Task requirements: Please give every record below again exactly, and keep the pictures out.
========================================
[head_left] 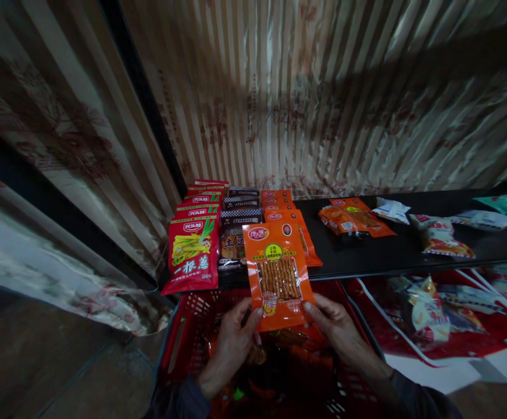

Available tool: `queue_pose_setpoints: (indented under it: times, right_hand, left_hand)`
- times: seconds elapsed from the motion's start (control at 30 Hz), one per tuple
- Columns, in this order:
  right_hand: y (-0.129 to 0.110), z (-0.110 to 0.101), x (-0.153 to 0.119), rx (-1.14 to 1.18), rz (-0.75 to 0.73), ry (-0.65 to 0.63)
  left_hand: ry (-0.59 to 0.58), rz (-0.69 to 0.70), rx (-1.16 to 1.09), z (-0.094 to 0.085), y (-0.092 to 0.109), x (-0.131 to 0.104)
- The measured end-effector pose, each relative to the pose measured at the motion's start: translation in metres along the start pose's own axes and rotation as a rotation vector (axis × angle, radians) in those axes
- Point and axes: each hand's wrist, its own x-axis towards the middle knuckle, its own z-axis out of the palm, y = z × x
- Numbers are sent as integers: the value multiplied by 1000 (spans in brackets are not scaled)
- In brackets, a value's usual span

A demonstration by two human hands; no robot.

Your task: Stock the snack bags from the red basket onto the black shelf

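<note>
Fingers of my left hand (235,340) and right hand (343,333) pinch an orange snack packet (278,279) mid-frame, thumbs on top. Left of centre, three rows (193,253) already overlap on the black shelf (393,251); loose packets (443,235) lie scattered rightward; the red basket (175,343), lower centre, holds more.

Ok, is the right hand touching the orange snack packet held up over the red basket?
Touching. The head view shows it: the right hand's thumb overlaps the front of the orange snack packet at a lower corner.
</note>
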Motion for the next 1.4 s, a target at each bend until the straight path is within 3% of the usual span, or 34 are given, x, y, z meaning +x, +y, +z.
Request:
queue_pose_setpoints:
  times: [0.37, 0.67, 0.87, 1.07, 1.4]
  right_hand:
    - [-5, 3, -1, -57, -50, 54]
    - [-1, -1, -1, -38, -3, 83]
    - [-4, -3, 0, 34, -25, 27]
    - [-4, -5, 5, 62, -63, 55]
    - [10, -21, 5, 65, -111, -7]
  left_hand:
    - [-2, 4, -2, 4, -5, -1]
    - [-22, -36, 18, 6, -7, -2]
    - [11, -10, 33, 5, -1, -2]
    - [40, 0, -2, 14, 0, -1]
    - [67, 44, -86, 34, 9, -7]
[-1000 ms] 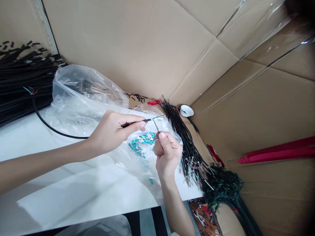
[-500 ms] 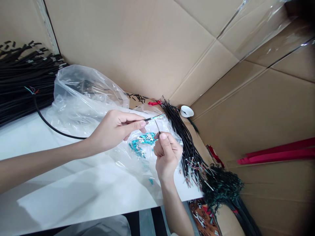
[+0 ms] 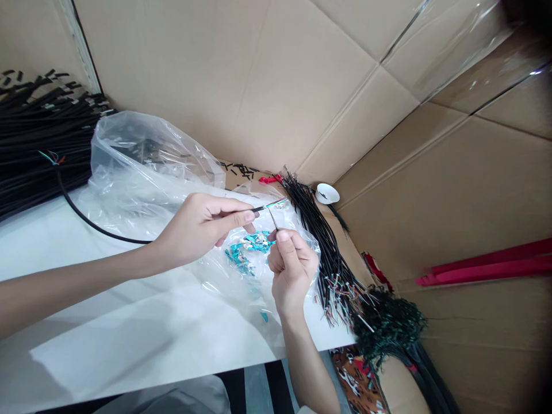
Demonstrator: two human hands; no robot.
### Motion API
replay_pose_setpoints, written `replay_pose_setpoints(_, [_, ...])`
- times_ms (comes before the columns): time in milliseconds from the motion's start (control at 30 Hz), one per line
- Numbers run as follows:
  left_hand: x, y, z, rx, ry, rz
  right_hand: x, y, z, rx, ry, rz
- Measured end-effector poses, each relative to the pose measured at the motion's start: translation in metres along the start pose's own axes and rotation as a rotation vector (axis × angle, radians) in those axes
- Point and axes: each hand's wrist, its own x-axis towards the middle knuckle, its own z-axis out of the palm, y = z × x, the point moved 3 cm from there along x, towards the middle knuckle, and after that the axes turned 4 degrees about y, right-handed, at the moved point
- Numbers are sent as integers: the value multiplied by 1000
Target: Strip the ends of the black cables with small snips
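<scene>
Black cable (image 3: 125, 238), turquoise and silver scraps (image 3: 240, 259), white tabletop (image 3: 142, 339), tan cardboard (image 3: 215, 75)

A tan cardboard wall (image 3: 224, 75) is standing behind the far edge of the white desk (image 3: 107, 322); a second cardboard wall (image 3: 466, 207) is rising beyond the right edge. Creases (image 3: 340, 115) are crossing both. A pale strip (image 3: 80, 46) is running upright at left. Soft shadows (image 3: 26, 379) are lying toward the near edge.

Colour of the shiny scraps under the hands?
Shiny scraps: turquoise-blue and silver, best in the head view.
</scene>
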Motion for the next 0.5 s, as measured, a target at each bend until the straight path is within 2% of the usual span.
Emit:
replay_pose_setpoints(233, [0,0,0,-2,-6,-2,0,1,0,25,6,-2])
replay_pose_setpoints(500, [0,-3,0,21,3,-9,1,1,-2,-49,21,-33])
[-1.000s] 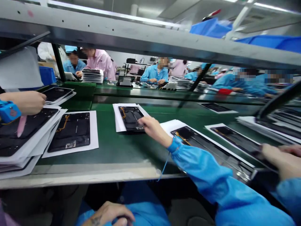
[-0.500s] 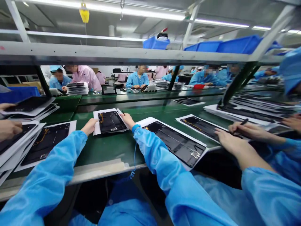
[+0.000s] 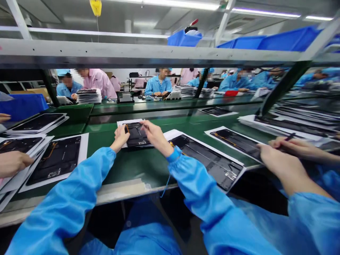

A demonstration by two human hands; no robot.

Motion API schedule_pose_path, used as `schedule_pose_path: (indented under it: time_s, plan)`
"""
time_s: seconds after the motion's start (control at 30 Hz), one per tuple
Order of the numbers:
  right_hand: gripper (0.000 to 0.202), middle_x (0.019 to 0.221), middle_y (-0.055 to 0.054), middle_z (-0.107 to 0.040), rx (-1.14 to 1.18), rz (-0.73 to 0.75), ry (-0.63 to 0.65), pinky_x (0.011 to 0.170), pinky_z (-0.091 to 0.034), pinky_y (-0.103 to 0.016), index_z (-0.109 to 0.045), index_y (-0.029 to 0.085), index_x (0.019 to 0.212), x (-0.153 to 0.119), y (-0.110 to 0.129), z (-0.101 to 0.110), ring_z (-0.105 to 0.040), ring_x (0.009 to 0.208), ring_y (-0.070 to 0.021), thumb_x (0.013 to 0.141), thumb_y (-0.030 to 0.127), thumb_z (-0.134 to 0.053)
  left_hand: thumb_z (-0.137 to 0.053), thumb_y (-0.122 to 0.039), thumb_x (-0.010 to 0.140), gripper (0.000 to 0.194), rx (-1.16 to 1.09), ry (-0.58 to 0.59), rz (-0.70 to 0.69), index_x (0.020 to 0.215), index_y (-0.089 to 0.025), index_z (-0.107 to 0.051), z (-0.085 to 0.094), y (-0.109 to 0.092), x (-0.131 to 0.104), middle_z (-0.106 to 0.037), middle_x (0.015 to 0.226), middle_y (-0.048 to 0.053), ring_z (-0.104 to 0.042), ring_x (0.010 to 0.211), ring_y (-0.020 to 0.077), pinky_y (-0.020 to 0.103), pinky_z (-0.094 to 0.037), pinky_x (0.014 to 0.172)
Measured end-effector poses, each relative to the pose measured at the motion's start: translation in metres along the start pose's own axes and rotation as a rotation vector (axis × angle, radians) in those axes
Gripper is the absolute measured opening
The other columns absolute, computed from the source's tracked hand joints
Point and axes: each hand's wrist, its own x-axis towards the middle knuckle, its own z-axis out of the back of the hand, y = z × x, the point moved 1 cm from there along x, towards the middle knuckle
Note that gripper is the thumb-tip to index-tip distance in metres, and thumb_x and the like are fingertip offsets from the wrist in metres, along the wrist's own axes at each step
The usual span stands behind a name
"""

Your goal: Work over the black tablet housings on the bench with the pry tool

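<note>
A black tablet housing (image 3: 136,135) with an orange flex cable lies on white paper (image 3: 122,123) on the green bench, in front of me. My left hand (image 3: 120,138) grips its left edge, the thumb over the rim. Above its right side, my right hand (image 3: 156,136) has its fingertips pinched together near the upper corner. Whatever is in that pinch is hidden or too small to name. A blue coiled cord (image 3: 166,186) hangs below my right wrist, which wears a blue band. Just right of it a larger-looking black housing (image 3: 204,159) rests on paper, partly behind my sleeve.
Another housing (image 3: 57,161) lies to the left, beside a paper-layered stack (image 3: 39,124) and a co-worker's hand (image 3: 14,163). On the right, a co-worker's hands (image 3: 281,159) work over a housing (image 3: 233,141) with a dark pen-like tool. A metal shelf (image 3: 127,53) with blue bins (image 3: 184,38) spans overhead.
My left hand has moved from the paper's edge onto the housing's edge. My right hand has come in over the housing's right side; the dark thin tip seen in it earlier is hidden.
</note>
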Motion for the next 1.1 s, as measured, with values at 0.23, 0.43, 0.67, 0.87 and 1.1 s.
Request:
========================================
Output of the task:
[head_left] 

Available tool: `queue_pose_setpoints: (indented under it: times, right_hand, left_hand)`
- times: seconds elapsed from the motion's start (control at 30 Hz), one per tuple
- Columns, in this order:
  right_hand: y (-0.129 to 0.110), z (-0.110 to 0.101), x (-0.153 to 0.119), rx (-1.14 to 1.18), rz (-0.75 to 0.73), ry (-0.65 to 0.63)
  left_hand: ry (-0.59 to 0.58), rz (-0.69 to 0.70), rx (-1.16 to 1.09), z (-0.094 to 0.085), y (-0.092 to 0.109), x (-0.131 to 0.104)
- The measured end-effector pose, each relative to the pose measured at the motion's start: translation in metres along the start pose's own axes and rotation as a rotation vector (axis × angle, radians) in those axes
- Point and axes: each hand's wrist, its own x-axis towards the middle knuckle, its own z-axis out of the palm, y = z × x
- Numbers are sent as integers: the value multiplied by 1000 (spans in brackets are not scaled)
- In brackets, a value's usual span

A demonstration by two human hands; no robot.

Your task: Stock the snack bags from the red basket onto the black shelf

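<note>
Fingers of my left hand (235,340) and right hand (343,333) pinch an orange snack packet (278,279) mid-frame, thumbs on top. Left of centre, three rows (193,253) already overlap on the black shelf (393,251); loose packets (443,235) lie scattered rightward; the red basket (175,343), lower centre, holds more.

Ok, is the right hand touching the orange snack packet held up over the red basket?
Touching. The head view shows it: the right hand's thumb overlaps the front of the orange snack packet at a lower corner.
</note>
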Motion for the next 1.4 s, a target at each bend until the straight path is within 3% of the usual span, or 34 are given, x, y, z meaning +x, +y, +z.
Request:
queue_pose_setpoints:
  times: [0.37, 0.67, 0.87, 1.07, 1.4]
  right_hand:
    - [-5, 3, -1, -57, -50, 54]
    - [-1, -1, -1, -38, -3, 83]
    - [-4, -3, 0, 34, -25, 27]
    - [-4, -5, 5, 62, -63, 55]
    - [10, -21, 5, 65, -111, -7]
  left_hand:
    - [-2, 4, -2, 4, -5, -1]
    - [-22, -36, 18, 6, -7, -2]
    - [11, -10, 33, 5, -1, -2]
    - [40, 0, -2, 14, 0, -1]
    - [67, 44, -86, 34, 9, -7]
[-1000 ms] 
[-500 ms] 
[+0 ms] 
Demonstrator: two human hands; no robot.
### Motion API
replay_pose_setpoints, written `replay_pose_setpoints(_, [_, ...])`
- times_ms (comes before the columns): time in milliseconds from the motion's start (control at 30 Hz), one per line
- Numbers run as follows:
  left_hand: x, y, z, rx, ry, rz
  right_hand: x, y, z, rx, ry, rz
- Measured end-effector poses, each relative to the pose measured at the motion's start: translation in metres along the start pose's own axes and rotation as a rotation vector (axis × angle, radians) in those axes
- Point and axes: each hand's wrist, its own x-axis towards the middle knuckle, its own z-axis out of the palm, y = z × x, the point moved 3 cm from there along x, towards the middle knuckle, and after that the axes turned 4 degrees about y, right-handed, at the moved point
- Numbers are sent as integers: the value multiplied by 1000
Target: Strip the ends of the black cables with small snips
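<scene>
Black cable (image 3: 125, 238), turquoise and silver scraps (image 3: 240, 259), white tabletop (image 3: 142, 339), tan cardboard (image 3: 215, 75)

A tan cardboard wall (image 3: 224, 75) is standing behind the far edge of the white desk (image 3: 107, 322); a second cardboard wall (image 3: 466, 207) is rising beyond the right edge. Creases (image 3: 340, 115) are crossing both. A pale strip (image 3: 80, 46) is running upright at left. Soft shadows (image 3: 26, 379) are lying toward the near edge.

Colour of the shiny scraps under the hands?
Shiny scraps: turquoise-blue and silver, best in the head view.
</scene>
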Motion for the next 0.5 s, as measured, a target at each bend until the straight path is within 2% of the usual span.
Emit:
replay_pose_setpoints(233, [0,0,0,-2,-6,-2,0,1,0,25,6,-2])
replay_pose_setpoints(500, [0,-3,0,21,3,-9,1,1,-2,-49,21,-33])
[-1.000s] 
[-0.500s] 
[+0.000s] 

A demonstration by two human hands; no robot.

Motion API schedule_pose_path, used as `schedule_pose_path: (indented under it: time_s, plan)`
"""
time_s: seconds after the motion's start (control at 30 Hz), one per tuple
Order of the numbers:
  right_hand: gripper (0.000 to 0.202), middle_x (0.019 to 0.221), middle_y (-0.055 to 0.054), middle_z (-0.107 to 0.040), rx (-1.14 to 1.18), rz (-0.73 to 0.75), ry (-0.63 to 0.65), pinky_x (0.011 to 0.170), pinky_z (-0.091 to 0.034), pinky_y (-0.103 to 0.016), index_z (-0.109 to 0.045), index_y (-0.029 to 0.085), index_x (0.019 to 0.212), x (-0.153 to 0.119), y (-0.110 to 0.129), z (-0.101 to 0.110), ring_z (-0.105 to 0.040), ring_x (0.009 to 0.208), ring_y (-0.070 to 0.021), thumb_x (0.013 to 0.141), thumb_y (-0.030 to 0.127), thumb_z (-0.134 to 0.053)
  left_hand: thumb_z (-0.137 to 0.053), thumb_y (-0.122 to 0.039), thumb_x (-0.010 to 0.140), gripper (0.000 to 0.194), rx (-1.16 to 1.09), ry (-0.58 to 0.59), rz (-0.70 to 0.69), index_x (0.020 to 0.215), index_y (-0.089 to 0.025), index_z (-0.107 to 0.051), z (-0.085 to 0.094), y (-0.109 to 0.092), x (-0.131 to 0.104), middle_z (-0.106 to 0.037), middle_x (0.015 to 0.226), middle_y (-0.048 to 0.053), ring_z (-0.104 to 0.042), ring_x (0.010 to 0.211), ring_y (-0.020 to 0.077), pinky_y (-0.020 to 0.103), pinky_z (-0.094 to 0.037), pinky_x (0.014 to 0.172)
Measured end-effector poses, each relative to the pose measured at the motion's start: translation in metres along the start pose's own axes and rotation as a rotation vector (axis × angle, radians) in those axes
Gripper is the absolute measured opening
The other columns absolute, computed from the source's tracked hand joints
Point and axes: each hand's wrist, its own x-axis towards the middle knuckle, its own z-axis out of the back of the hand, y = z × x, the point moved 1 cm from there along x, towards the middle knuckle
Note that gripper is the thumb-tip to index-tip distance in metres, and thumb_x and the like are fingertip offsets from the wrist in metres, along the wrist's own axes at each step
The usual span stands behind a name
"""

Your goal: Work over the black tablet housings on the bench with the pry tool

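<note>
A black tablet housing (image 3: 136,135) with an orange flex cable lies on white paper (image 3: 122,123) on the green bench, in front of me. My left hand (image 3: 120,138) grips its left edge, the thumb over the rim. Above its right side, my right hand (image 3: 156,136) has its fingertips pinched together near the upper corner. Whatever is in that pinch is hidden or too small to name. A blue coiled cord (image 3: 166,186) hangs below my right wrist, which wears a blue band. Just right of it a larger-looking black housing (image 3: 204,159) rests on paper, partly behind my sleeve.
Another housing (image 3: 57,161) lies to the left, beside a paper-layered stack (image 3: 39,124) and a co-worker's hand (image 3: 14,163). On the right, a co-worker's hands (image 3: 281,159) work over a housing (image 3: 233,141) with a dark pen-like tool. A metal shelf (image 3: 127,53) with blue bins (image 3: 184,38) spans overhead.
My left hand has moved from the paper's edge onto the housing's edge. My right hand has come in over the housing's right side; the dark thin tip seen in it earlier is hidden.
</note>
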Motion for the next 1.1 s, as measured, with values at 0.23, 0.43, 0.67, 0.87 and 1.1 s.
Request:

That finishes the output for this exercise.